Set down the full listing below word for word; pictures stay out of the copy.

=== DATA BLOCK ===
════════

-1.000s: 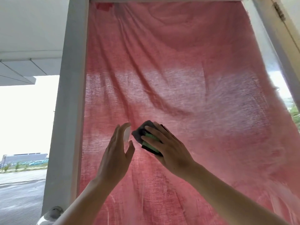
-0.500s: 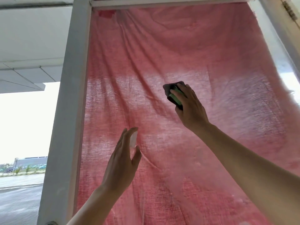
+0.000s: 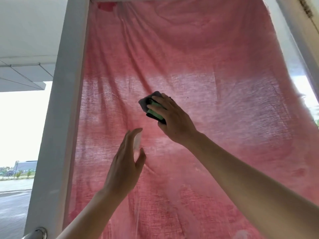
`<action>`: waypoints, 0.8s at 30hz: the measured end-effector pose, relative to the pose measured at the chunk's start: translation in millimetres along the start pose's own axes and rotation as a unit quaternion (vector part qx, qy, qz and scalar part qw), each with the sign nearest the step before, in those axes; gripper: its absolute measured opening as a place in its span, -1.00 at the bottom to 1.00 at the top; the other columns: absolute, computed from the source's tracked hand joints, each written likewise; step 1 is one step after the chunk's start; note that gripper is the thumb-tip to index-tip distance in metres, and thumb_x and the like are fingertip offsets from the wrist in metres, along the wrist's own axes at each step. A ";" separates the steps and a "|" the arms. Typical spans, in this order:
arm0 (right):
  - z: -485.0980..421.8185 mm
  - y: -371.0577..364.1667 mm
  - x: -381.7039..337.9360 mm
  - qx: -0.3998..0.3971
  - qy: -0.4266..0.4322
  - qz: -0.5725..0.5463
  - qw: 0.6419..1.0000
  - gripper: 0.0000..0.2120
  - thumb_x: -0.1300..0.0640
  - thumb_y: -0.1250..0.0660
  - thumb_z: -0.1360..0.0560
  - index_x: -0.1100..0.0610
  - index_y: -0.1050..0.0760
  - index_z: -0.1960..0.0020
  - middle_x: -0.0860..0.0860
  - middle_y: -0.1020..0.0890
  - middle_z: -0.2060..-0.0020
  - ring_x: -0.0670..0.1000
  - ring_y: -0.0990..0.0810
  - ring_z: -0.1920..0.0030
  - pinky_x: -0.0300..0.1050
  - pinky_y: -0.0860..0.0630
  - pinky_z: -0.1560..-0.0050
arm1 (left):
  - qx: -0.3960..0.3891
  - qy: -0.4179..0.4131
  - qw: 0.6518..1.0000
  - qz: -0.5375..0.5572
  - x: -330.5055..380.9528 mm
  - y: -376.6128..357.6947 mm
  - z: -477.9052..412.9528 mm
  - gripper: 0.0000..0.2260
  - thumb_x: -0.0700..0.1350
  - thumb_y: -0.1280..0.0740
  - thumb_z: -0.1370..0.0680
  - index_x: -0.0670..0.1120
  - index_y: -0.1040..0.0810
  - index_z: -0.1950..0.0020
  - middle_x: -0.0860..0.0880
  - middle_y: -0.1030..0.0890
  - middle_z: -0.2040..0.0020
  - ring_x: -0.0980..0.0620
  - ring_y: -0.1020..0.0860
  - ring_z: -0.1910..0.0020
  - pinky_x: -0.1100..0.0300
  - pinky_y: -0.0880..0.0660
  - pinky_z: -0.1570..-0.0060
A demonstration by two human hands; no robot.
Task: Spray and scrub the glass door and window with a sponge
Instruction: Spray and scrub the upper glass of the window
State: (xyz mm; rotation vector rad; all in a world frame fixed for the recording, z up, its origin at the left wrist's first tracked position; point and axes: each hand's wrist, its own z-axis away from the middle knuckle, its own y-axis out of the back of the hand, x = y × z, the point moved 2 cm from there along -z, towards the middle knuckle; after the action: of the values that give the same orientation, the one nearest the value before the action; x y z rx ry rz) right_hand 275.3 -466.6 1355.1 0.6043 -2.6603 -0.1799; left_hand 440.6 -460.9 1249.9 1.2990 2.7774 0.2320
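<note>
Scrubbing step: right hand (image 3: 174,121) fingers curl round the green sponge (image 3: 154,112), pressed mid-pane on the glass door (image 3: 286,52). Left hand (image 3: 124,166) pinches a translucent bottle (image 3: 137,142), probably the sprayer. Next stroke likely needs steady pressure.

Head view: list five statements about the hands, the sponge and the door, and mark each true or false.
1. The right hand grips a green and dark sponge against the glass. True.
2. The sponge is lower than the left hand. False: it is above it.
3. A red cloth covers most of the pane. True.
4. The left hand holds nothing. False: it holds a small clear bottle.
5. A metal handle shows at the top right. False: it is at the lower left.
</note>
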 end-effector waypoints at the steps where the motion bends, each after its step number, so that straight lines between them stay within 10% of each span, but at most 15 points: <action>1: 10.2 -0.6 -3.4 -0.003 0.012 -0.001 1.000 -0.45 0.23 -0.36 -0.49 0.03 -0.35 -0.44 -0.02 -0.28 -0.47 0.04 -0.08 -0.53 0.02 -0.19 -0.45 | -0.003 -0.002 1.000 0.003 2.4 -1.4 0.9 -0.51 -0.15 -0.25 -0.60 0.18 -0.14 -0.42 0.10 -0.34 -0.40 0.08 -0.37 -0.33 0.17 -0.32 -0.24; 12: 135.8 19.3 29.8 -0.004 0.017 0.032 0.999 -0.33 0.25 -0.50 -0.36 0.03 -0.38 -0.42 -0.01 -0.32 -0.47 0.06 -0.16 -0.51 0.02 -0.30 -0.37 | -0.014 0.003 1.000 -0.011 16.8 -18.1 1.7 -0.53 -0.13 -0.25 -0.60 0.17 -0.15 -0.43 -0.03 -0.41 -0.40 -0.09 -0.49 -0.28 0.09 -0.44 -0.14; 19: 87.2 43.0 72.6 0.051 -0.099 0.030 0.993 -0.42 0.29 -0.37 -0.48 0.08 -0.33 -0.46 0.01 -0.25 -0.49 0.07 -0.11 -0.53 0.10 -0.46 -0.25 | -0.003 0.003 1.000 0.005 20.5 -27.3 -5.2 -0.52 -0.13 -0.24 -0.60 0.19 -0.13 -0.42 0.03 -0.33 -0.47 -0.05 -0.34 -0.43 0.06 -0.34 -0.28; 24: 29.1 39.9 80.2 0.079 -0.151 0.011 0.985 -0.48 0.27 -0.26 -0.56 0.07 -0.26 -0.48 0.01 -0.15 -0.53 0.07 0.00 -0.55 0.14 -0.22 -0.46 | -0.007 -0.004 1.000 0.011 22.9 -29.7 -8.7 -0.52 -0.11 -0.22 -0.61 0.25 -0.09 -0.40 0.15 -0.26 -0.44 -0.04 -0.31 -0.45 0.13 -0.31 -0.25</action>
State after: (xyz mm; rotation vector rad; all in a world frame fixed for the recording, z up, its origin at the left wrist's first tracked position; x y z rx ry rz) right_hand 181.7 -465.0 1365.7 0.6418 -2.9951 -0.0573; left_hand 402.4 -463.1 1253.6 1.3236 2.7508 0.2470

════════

=== EXERCISE RESPONSE ===
-1.000s: 
-0.500s: 
+0.000s: 
`<action>`: waypoints, 0.8s at 30hz: the measured end-effector pose, relative to the pose measured at the chunk's start: translation in millimetres along the start pose's own axes and rotation as a unit quaternion (vector part qx, qy, qz and scalar part qw), each with the sign nearest the step before, in those axes; gripper: its absolute measured opening as a place in its span, -1.00 at the bottom to 1.00 at the top; the other columns: absolute, computed from the source's tracked hand joints, each written likewise; step 1 is one step after the chunk's start; note that gripper is the thumb-tip to index-tip distance in metres, and thumb_x and the like are fingertip offsets from the wrist in metres, along the wrist's own axes at each step. A ";" separates the steps and a "|" the arms. Typical spans, in this order:
arm0 (right):
  - z: -485.0980..421.8185 mm
  - y: -371.0577..364.1667 mm
  - x: -381.7039..337.9360 mm
  - qx: -0.3998..0.3971
  - qy: -0.4266..0.4322
  - qz: -0.5725..0.5463
  - qw: 0.6419..1.0000
  - gripper: 0.0000..0.2120
  - thumb_x: -0.1300..0.0640
  - thumb_y: -0.1250..0.0660
  - thumb_z: -0.1360..0.0560
  - index_x: -0.1100..0.0610
  - index_y: -0.1050..0.0760
  - index_z: -0.1960..0.0020
  - middle_x: -0.0860..0.0860
  - middle_y: -0.1020..0.0890
  - middle_z: -0.2060..-0.0020
  - ring_x: -0.0670..0.1000
  - ring_y: -0.0990..0.0810
  - ring_z: -0.1920..0.0030
  - pinky_x: -0.0300..0.1050
  - pinky_y: -0.0860..0.0630
  - pinky_z: -0.1560..-0.0050
arm1 (left):
  - qx: -0.3960..0.3891
  - qy: -0.4179..0.4131
  - qw: 0.6518..1.0000
  - qz: -0.5375..0.5572
  - x: -330.5055..380.9528 mm
  - y: -376.6128..357.6947 mm
  - z: -477.9052..412.9528 mm
  - gripper: 0.0000..0.2260
  - thumb_x: -0.0700..0.1350
  - thumb_y: -0.1280..0.0740
  - thumb_z: -0.1370..0.0680
  - index_x: -0.0670..0.1120
  - index_y: -0.1040..0.0810
  - index_z: -0.1950..0.0020
  - middle_x: -0.0860..0.0880
  - middle_y: -0.1030..0.0890
  - middle_z: -0.2040..0.0020
  - ring_x: -0.0980..0.0620
  - ring_y: -0.1020..0.0860
  - ring_z: -0.1910..0.0020
  - pinky_x: -0.1100..0.0300
  - pinky_y: -0.0880..0.0660
  - pinky_z: -0.1570..-0.0060
A demonstration by two human hands; no robot.
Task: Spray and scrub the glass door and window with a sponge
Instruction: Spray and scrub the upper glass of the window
State: (xyz mm; rotation vector rad; all in a world frame fixed for the recording, z up, its origin at the left wrist's first tracked position; point and axes: each hand's wrist, its own z-axis away from the middle knuckle, its own y-axis out of the back of the hand, x = y × z, the point moved 2 cm from there along -z, towards the middle knuckle; after the action: of the values that give the same orientation, the one nearest the value before the action; x y z rx ry rz) right_hand 275.3 -466.6 1355.1 0.6043 -2.6603 -0.1799; left_hand 440.6 -460.9 1249.9 1.2990 2.7774 0.2320
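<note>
Scrubbing step: right hand (image 3: 174,121) fingers curl round the green sponge (image 3: 154,112), pressed mid-pane on the glass door (image 3: 286,52). Left hand (image 3: 124,166) pinches a translucent bottle (image 3: 137,142), probably the sprayer. Next stroke likely needs steady pressure.

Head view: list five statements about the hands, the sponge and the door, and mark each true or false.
1. The right hand grips a green and dark sponge against the glass. True.
2. The sponge is lower than the left hand. False: it is above it.
3. A red cloth covers most of the pane. True.
4. The left hand holds nothing. False: it holds a small clear bottle.
5. A metal handle shows at the top right. False: it is at the lower left.
</note>
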 end-effector waypoints at the steps where the motion bends, each after its step number, so that straight lines between them stay within 10% of each span, but at most 15 points: <action>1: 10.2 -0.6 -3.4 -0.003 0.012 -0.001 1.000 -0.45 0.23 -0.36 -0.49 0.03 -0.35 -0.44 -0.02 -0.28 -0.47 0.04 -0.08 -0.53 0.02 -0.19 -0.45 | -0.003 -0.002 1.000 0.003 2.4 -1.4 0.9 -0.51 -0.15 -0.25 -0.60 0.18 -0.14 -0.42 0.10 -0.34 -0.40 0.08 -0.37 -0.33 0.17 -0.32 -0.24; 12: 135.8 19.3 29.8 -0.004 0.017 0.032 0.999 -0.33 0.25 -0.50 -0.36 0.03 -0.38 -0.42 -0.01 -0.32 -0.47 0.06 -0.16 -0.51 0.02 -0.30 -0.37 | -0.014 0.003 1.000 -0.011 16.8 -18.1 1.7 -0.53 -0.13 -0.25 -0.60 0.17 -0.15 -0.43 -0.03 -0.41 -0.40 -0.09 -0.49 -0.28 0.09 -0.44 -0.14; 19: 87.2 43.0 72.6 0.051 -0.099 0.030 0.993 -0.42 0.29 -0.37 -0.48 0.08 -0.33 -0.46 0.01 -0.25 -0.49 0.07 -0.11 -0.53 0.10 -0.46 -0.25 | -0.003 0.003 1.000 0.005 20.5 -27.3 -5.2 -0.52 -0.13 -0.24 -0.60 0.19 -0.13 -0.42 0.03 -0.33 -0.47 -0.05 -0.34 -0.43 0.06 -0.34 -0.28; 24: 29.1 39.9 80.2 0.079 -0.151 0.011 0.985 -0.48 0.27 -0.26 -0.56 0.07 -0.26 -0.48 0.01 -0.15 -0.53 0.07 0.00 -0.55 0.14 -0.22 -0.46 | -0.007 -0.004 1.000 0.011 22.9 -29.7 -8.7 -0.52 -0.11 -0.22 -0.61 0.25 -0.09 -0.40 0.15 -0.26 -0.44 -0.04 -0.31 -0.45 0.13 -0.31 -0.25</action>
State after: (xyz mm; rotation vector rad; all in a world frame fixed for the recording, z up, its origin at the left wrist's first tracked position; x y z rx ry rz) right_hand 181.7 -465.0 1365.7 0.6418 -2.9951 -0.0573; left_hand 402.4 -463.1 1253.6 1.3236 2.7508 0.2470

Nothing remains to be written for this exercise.